程实怒视着他,爆发前,余璐突然出现在他们身后。
“小拾,我送你回去。”
他们同时侧过身,由着距离近,程实捕捉到了顾时律眼底一闪而过的庆幸。
“那麻烦你了。”
他开口替她应下,并给余璐让出了一条道。
她早该清楚,她结婚的那一刻,余璐回国的那一刻,梦就该醒了。
程实淡淡一笑,几乎微不可查。穿上鞋,和余璐一前一后离开了。
车子刚驶出别墅区,程实便打破了沉静。
“抱歉,余姐姐,我不知道你们……”
她声音挺小,语气中也带着些许愧疚。
然而余璐却收敛住了维持很久的弧度,说。
“这里只有我们两个人,你不用再装了。小拾,这么多年了,你还是没变。是不是以为不吵不闹,时律就会喜欢你,嗯?”
☆、第006:拿青春喂狗
被揭穿,程实一点儿也不觉得尴尬,她耸了耸肩,“谁知道呢,以后的事儿,没人能说准。”

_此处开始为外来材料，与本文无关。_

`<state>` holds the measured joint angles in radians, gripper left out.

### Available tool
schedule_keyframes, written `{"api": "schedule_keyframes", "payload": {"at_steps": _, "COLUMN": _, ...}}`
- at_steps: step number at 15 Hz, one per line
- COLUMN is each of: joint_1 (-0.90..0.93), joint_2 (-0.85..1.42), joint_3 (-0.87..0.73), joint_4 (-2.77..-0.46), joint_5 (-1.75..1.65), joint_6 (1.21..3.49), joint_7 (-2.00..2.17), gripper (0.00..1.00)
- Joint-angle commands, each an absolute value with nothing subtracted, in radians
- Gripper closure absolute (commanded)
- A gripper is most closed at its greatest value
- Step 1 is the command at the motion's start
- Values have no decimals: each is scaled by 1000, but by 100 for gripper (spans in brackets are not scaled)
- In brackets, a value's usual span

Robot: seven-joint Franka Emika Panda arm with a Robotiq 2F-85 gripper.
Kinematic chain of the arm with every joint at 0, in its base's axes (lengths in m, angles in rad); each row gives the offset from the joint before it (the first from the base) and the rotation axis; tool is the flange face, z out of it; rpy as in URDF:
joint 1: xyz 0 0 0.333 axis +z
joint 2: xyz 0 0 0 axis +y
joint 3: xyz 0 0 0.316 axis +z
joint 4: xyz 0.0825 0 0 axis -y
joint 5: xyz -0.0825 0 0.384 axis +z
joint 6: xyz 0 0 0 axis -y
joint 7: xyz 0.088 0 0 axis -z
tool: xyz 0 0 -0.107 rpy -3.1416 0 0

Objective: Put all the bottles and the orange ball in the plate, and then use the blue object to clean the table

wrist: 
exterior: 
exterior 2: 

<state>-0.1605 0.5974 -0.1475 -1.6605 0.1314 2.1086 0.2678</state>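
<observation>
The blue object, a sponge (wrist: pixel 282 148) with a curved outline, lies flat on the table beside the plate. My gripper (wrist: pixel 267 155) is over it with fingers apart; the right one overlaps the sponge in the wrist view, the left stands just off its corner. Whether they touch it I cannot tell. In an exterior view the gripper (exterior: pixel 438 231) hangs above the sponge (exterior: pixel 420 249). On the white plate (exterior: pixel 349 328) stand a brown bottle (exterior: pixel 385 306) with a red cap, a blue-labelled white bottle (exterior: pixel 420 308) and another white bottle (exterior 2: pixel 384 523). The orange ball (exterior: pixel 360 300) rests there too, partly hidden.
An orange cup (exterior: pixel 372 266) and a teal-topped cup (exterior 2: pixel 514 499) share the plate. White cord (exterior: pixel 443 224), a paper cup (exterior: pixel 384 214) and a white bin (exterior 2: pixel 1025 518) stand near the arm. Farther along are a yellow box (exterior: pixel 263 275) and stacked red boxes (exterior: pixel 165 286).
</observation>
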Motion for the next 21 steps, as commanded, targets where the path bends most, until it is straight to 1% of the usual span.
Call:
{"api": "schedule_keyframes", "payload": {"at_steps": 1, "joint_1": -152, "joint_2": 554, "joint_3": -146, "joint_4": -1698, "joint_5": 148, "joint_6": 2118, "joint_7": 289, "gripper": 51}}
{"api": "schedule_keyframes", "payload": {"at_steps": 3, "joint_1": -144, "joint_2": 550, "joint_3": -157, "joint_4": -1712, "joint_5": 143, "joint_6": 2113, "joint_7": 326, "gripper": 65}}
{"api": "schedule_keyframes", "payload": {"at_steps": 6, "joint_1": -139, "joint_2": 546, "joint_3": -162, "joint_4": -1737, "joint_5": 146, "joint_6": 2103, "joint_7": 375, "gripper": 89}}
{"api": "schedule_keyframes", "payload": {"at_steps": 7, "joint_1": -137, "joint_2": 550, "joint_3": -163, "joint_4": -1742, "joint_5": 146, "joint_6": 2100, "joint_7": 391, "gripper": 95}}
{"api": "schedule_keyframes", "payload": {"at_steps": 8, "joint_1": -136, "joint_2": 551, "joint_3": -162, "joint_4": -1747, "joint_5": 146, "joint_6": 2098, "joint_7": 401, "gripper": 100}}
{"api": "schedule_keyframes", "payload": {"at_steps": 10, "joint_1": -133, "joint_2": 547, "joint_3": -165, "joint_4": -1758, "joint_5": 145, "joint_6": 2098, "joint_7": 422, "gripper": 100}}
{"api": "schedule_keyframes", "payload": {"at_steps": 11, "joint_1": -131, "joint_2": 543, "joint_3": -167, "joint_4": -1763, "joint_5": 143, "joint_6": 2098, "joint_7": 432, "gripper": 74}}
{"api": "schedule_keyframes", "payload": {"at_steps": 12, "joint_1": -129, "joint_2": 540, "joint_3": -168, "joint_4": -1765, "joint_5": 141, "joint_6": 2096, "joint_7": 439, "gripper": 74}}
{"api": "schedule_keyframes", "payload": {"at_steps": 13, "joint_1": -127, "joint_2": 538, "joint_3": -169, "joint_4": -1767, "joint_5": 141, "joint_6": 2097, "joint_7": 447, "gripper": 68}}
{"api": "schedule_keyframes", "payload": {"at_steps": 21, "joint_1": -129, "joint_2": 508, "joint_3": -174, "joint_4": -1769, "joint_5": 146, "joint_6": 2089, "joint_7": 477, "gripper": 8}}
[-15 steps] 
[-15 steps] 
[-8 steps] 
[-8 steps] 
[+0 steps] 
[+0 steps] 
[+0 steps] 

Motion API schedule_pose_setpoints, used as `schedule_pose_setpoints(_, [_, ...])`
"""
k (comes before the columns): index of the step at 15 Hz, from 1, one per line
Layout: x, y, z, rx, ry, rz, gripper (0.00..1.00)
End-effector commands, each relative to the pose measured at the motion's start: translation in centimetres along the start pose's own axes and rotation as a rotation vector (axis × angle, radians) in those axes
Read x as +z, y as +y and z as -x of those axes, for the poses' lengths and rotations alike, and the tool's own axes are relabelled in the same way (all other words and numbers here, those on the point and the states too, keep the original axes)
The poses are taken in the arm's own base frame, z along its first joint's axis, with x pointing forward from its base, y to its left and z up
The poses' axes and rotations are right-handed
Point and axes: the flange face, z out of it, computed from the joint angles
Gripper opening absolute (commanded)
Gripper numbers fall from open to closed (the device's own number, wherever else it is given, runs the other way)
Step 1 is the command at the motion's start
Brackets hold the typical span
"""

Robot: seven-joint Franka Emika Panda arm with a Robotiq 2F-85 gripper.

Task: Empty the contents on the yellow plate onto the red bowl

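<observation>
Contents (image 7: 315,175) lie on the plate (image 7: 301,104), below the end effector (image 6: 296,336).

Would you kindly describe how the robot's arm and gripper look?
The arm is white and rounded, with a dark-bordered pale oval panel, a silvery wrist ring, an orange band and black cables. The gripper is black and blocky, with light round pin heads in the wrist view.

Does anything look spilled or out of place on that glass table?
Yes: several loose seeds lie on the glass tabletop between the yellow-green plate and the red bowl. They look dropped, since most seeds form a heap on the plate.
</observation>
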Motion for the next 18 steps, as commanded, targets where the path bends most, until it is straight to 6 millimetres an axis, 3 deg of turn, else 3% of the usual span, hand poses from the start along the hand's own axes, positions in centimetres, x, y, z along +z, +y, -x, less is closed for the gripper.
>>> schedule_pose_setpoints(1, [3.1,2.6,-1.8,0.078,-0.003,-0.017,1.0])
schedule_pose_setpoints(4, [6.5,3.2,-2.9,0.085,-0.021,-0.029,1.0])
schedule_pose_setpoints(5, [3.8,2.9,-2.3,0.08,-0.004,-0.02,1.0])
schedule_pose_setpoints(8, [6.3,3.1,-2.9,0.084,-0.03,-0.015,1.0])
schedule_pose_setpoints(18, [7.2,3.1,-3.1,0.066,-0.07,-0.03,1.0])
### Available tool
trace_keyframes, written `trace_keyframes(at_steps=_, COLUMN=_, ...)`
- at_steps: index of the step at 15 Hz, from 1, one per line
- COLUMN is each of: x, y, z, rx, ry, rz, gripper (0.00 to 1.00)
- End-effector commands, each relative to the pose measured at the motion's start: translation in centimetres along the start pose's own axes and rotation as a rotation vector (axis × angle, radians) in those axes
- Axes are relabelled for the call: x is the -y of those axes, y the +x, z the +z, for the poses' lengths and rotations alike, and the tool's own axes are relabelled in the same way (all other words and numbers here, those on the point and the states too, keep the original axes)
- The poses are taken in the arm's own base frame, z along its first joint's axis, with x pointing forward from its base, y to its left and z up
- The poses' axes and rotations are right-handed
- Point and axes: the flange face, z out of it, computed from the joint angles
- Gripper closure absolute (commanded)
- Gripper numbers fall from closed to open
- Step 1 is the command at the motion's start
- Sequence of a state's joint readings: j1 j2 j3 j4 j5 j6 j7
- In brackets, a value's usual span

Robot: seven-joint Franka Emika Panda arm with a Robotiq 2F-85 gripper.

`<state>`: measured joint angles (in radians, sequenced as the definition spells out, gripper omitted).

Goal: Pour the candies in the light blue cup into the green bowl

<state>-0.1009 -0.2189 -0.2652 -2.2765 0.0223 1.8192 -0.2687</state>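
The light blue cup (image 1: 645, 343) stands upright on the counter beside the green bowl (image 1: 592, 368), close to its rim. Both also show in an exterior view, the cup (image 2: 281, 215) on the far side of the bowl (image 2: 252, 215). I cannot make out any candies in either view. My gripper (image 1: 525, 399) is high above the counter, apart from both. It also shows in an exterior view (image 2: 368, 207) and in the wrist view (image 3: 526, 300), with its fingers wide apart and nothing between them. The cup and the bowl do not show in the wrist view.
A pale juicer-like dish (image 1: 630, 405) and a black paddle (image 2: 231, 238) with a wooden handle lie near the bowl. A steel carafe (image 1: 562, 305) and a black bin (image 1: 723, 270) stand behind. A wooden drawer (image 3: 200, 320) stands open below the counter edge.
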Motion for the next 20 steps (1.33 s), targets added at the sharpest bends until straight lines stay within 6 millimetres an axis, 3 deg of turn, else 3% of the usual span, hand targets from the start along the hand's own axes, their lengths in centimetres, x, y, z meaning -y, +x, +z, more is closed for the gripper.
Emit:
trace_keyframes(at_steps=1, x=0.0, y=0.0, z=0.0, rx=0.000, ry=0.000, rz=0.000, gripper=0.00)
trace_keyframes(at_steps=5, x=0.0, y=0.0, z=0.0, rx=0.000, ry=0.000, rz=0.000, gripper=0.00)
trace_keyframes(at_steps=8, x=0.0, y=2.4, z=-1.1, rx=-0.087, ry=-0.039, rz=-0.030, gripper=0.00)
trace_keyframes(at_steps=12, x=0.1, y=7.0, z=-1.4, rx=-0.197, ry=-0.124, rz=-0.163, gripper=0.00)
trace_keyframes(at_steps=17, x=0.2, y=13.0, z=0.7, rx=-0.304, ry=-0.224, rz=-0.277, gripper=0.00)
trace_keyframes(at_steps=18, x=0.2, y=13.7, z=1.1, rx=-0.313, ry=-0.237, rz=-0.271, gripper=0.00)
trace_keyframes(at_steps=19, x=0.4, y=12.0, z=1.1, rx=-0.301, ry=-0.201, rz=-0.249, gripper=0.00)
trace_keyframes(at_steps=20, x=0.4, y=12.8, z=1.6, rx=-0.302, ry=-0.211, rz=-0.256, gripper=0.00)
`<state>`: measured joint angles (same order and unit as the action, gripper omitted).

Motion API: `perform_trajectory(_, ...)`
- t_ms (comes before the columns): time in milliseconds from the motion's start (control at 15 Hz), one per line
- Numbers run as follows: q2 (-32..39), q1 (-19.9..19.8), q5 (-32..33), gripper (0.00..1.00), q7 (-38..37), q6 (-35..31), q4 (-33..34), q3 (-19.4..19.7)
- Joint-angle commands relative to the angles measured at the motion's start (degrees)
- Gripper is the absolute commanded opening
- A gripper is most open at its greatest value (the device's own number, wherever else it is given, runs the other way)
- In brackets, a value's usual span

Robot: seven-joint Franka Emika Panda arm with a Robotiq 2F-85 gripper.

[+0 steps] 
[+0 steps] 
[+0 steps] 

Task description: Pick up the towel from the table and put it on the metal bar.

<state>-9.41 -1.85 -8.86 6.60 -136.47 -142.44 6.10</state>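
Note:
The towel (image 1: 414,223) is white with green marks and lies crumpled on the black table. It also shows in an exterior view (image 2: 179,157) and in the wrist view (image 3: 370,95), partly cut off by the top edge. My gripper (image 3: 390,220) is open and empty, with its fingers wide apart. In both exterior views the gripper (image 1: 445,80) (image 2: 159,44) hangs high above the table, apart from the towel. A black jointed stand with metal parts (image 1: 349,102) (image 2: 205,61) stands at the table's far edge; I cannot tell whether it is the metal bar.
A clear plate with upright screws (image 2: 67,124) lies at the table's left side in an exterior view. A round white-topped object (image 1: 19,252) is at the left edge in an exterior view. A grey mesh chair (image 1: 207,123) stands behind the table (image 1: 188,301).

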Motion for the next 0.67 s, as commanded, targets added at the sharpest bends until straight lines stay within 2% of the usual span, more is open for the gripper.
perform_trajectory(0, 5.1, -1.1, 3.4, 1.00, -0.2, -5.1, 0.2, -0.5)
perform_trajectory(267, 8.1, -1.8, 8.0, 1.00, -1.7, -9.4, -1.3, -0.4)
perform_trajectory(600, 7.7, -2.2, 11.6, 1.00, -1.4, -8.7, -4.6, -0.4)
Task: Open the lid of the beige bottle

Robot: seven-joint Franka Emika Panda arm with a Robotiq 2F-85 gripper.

“我能嫁给一个素未谋面的男人,想必你也在其中出了不少注意吧,这次,算我输了,我比你先离开那栋别墅。”
“恋人都可以分手,结了婚当然也能离婚。”
程实看着窗外一闪而逝的风景,忽地扭过头,“送我到这里就行了。”
余璐侧目扫了她一眼,踩下了刹车。
在程实解开安全带时,余璐猛地压住了她的手背,眸中满是同情。
“小拾,你总以为是我在背后搞鬼,为什么就不能承认,他压根对你没有男女之间的感情。”
程实身子一滞,大力抽回了自己的手。
挺直脊背,她居高临下地望着余璐,无视了上一句话。
“斩草要除根,仅仅是这样,还不够。”
话落,余璐仿佛听见了一个天大的笑话般,毫不顾忌往日的淑女形象,半靠在方向盘上大笑出声,并十分夸张地抹了抹眼角,等笑够后,才回。
“拜托,你嫁入裴家,也是自己的功劳,受苦了吧,现在还疼吗?”
程实脸色一白,几乎是下意识地捂住了自己的腰,隔着单薄的衣料,她还是可以感受到那儿凹凸不平的疤痕。
“好了,我们没必要这样争锋相对,再过不久,你指不定得改口叫我一声嫂子。”
余璐迅速地俯过身,单手拍开了程实握在门把上的手,垂下眼帘,用下巴虚指着副驾驶位上的红包。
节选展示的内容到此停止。